À medida que o movimento ganhava força, ele agregava mais participantes e expandia sua influência política, formando uma frente unificada contra a ditadura e em apoio aos movimentos sociais. A senhora mencionou os profissionais da saúde, que, com a formação de turmas de sanitaristas em 1975, foram fundamentais para estabelecer um diálogo com a estrutura do Estado. Gostaria que a senhora delineasse um panorama dessa frente que se formou a partir dos movimentos sociais e que, talvez, tenha contribuído para a eleição do primeiro governador progressista de São Paulo em 1982, marcando um avanço na luta antiditatorial.

IRP: Professor, o senhor recorda com precisão os eventos daquela época. A abordagem sanitarista da medicina estava intrinsecamente ligada às necessidades reais da sociedade. Essa perspectiva dos serviços médicos foi crucial para nós.

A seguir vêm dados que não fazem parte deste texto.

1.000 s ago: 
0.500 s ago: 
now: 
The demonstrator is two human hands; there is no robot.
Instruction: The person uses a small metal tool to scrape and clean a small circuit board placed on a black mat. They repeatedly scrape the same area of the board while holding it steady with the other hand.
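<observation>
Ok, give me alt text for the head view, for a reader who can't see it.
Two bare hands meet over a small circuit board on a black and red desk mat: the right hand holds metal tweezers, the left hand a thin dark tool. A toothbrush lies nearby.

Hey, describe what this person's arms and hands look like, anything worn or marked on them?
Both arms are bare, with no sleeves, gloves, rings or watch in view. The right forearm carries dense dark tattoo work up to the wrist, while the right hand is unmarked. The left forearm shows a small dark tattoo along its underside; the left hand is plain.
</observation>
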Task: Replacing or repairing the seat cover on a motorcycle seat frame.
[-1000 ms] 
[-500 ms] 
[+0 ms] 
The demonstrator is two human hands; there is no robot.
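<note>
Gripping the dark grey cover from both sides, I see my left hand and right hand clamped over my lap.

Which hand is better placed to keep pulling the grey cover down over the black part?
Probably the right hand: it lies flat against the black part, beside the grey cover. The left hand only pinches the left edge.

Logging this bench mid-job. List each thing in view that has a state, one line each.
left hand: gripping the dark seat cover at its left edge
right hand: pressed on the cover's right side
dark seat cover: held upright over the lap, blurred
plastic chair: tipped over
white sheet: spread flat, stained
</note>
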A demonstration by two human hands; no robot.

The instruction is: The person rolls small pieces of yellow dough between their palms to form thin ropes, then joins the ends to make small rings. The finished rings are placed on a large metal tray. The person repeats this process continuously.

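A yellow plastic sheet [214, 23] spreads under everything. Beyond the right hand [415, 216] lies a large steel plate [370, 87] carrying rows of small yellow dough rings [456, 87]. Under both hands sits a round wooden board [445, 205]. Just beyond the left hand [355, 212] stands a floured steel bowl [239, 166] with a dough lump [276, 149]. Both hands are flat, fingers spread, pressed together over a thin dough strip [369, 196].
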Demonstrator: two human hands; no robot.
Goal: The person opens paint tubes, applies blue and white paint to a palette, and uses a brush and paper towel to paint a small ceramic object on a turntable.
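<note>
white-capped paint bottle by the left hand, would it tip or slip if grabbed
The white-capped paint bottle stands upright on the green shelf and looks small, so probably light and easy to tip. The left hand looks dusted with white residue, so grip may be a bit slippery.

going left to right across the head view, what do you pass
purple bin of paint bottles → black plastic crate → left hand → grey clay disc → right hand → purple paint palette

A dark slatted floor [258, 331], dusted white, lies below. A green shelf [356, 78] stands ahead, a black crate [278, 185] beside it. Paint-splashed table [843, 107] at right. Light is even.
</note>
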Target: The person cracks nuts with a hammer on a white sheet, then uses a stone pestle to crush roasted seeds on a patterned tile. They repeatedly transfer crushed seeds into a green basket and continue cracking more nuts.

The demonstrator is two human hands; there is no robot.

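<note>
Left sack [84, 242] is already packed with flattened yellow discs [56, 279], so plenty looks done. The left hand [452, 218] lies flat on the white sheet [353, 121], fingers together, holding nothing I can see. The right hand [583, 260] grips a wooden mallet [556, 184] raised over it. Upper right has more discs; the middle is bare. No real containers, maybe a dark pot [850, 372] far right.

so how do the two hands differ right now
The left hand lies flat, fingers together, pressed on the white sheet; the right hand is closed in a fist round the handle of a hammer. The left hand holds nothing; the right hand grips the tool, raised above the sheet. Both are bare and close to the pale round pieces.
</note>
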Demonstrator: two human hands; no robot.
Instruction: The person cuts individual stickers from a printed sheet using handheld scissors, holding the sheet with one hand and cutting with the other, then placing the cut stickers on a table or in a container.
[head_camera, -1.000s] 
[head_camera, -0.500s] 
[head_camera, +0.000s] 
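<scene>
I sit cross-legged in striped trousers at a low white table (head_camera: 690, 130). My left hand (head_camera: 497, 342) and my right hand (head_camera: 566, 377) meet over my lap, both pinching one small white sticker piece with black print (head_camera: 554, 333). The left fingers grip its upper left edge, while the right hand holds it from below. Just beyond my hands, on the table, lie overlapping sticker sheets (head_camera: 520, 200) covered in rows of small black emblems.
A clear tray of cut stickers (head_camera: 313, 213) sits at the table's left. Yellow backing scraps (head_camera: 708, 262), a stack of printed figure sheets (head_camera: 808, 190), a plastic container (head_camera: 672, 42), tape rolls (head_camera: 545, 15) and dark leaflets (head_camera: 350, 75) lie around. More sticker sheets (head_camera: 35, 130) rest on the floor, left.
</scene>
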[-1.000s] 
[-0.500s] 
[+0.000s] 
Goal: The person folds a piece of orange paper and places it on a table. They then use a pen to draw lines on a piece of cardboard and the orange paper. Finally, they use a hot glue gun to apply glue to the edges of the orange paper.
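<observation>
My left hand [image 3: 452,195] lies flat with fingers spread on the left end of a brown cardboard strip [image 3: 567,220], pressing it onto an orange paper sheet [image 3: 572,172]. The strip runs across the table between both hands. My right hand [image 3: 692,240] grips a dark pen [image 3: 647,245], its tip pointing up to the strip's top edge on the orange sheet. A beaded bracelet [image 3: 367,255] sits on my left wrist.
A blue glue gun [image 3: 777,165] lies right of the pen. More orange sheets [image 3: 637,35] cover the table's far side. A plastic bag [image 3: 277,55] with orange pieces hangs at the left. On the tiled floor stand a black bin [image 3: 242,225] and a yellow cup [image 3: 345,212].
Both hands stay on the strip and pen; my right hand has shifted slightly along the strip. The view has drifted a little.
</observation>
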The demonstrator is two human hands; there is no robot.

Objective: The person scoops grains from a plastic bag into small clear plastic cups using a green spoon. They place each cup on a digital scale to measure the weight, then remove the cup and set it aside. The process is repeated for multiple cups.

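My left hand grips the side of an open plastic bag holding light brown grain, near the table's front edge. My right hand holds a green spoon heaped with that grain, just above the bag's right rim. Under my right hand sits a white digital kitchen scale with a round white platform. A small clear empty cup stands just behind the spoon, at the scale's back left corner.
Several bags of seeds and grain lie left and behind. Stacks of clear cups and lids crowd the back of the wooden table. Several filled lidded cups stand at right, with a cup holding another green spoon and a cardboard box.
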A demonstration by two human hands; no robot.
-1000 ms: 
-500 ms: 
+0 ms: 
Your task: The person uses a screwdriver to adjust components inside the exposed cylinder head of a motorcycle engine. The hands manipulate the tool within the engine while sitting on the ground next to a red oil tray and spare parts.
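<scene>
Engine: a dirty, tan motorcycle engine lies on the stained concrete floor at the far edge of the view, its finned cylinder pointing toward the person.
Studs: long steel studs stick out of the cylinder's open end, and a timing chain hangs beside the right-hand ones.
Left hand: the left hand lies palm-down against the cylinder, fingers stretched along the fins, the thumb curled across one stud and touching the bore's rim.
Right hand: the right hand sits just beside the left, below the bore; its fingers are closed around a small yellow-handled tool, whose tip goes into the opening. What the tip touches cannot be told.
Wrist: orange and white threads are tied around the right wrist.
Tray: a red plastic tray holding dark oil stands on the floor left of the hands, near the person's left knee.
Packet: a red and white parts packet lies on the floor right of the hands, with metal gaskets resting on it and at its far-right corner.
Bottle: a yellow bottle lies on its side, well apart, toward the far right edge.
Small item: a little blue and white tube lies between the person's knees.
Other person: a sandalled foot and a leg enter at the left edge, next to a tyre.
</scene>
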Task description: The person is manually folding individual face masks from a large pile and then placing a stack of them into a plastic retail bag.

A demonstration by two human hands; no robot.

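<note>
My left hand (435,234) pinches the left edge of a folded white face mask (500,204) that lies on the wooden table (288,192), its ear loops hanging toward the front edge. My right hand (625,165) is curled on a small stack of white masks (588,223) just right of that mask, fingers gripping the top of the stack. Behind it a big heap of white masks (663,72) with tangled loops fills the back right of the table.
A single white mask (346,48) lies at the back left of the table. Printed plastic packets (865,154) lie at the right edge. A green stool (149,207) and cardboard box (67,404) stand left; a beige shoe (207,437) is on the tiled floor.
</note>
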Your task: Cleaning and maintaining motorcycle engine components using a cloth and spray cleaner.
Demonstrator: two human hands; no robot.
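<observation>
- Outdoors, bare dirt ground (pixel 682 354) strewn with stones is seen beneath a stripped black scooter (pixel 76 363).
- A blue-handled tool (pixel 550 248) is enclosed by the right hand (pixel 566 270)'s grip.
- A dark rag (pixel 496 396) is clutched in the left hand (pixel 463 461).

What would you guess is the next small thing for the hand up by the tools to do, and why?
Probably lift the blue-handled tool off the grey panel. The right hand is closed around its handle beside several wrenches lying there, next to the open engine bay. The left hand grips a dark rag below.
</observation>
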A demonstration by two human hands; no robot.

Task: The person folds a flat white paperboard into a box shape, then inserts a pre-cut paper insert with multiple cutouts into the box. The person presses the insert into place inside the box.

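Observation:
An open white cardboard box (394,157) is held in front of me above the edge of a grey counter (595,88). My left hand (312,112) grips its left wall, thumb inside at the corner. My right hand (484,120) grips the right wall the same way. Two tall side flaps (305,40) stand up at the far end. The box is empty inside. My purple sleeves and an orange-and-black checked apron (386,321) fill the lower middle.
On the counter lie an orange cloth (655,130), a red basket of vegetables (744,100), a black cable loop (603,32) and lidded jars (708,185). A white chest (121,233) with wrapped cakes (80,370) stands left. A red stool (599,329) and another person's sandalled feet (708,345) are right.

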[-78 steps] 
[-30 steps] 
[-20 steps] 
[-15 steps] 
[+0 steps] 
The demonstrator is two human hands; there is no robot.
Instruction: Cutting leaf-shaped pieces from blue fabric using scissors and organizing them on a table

De fato, 1982 foi um ano eleitoral significativo, marcado pela campanha ‘Diretas Já’. Enfrentamos o confronto entre o governador nomeado e a luta por eleições diretas. Nós, das comunidades, apoiamos parlamentares em exercício que pudessem representar nossos interesses. Em 1986, durante as eleições municipais, houve um esforço coletivo para eleger vereadores que refletissem nossas necessidades. Goldman foi um dos apoiados por nós em 1982.

Em 1986, as comunidades se questionaram: por que não eleger alguém de nosso meio como candidato? Esse questionamento levou ao desenvolvimento da consciência política e institucional, e fui escolhida por mais de 60 entidades sociais para concorrer como deputada estadual. Aurélio Pérez, um militante sindical e membro das comunidades de base, foi nosso candidato a deputado federal.

Ele estava profundamente envolvido com o plano de saúde local, especialmente com o primeiro posto de saúde ampliado, que serviu à população próxima ao Jardim Alfredo. Sua esposa, Conceição, lutou incansavelmente pela saúde, assim como o SOF, Serviço de Orientação da Família, em Santo Amaro, que foi de grande auxílio.

Essas ações mostraram às pessoas que nossa realidade não era fruto do acaso, mas resultado de políticas estatais e do controle dos recursos públicos que negligenciavam as necessidades da população. O movimento sindical e as greves denunciaram o sistema econômico vigente.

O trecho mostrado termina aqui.